TASK DIRECTIONS:
All of the data must be output exactly, with every picture left out.
※ ※ ※
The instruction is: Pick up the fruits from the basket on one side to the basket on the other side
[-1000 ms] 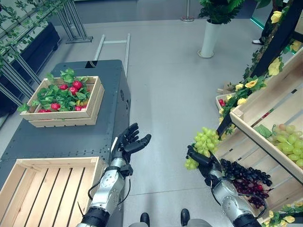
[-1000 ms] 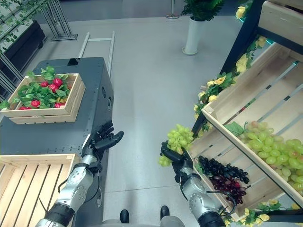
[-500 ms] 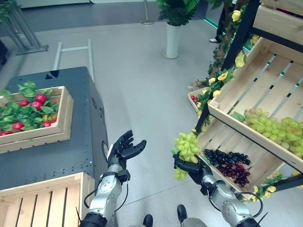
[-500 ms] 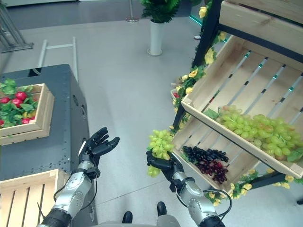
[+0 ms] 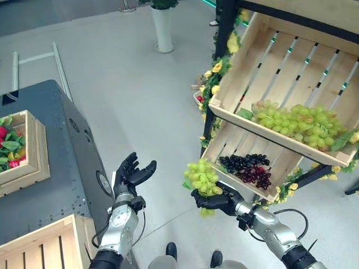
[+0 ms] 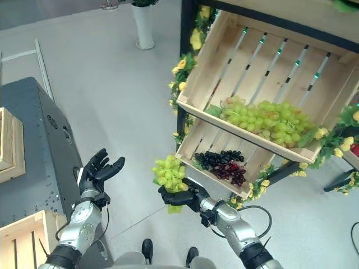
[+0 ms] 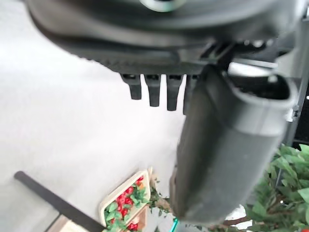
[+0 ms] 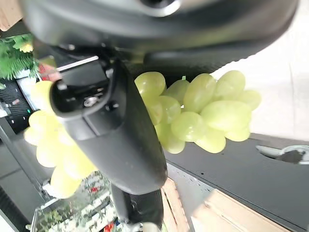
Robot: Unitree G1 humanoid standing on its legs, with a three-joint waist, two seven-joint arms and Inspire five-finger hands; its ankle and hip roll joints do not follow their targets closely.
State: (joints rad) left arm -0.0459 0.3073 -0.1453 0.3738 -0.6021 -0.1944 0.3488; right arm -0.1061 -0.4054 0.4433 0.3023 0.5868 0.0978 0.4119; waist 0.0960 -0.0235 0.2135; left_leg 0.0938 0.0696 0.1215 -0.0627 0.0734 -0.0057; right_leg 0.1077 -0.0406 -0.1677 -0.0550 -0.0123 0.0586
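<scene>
At the left edge the crate of red fruit (image 5: 17, 154) slides almost out of frame as the camera swings right. The left hand (image 5: 130, 175) at lower centre stays spread, holding nothing. Just right of it, the right hand (image 5: 216, 200) keeps its fingers curled round the green grape bunch (image 5: 202, 176) (clear of the shelf crates (image 5: 280, 89) at upper right), so the carry looks under way.

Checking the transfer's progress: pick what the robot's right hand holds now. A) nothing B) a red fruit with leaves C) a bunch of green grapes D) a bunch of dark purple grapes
C: the right hand is curled around a bunch of green grapes, held over the grey floor.
</scene>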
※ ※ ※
SOLVED PROBLEM:
The instruction is: Pick up the fruits from the basket on one side to the basket on the other side
[-1000 ms] 
[-1000 ms] 
[-500 ms] 
[-500 ms] 
[+0 ms] 
[+0 ms] 
[+0 ms] 
[+0 ms] 
Robot: Unitree G1 humanoid standing on its legs, with a three-joint waist, two seven-joint arms and Inspire five-finger hands; its ankle and hip roll joints do not follow their targets closely.
State: (joints rad) left arm -0.0459 0.3073 -0.1453 0.3738 -0.6021 -0.1944 0.3488; right arm -0.1061 -0.4054 0.4433 0.3023 0.5868 0.0978 0.4119; waist 0.0960 -0.0235 0.2135; left_leg 0.0938 0.0696 0.1215 -0.0627 0.0734 -0.0057; right_leg 0.1077 -0.0406 -0.1677 -0.0550 -0.0123 0.0586
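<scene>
At the left edge the crate of red fruit (image 5: 17, 154) slides almost out of frame as the camera swings right. The left hand (image 5: 130, 175) at lower centre stays spread, holding nothing. Just right of it, the right hand (image 5: 216, 200) keeps its fingers curled round the green grape bunch (image 5: 202, 176) (clear of the shelf crates (image 5: 280, 89) at upper right), so the carry looks under way.

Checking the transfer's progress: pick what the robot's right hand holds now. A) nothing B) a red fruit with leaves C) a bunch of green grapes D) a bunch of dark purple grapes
C: the right hand is curled around a bunch of green grapes, held over the grey floor.
</scene>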

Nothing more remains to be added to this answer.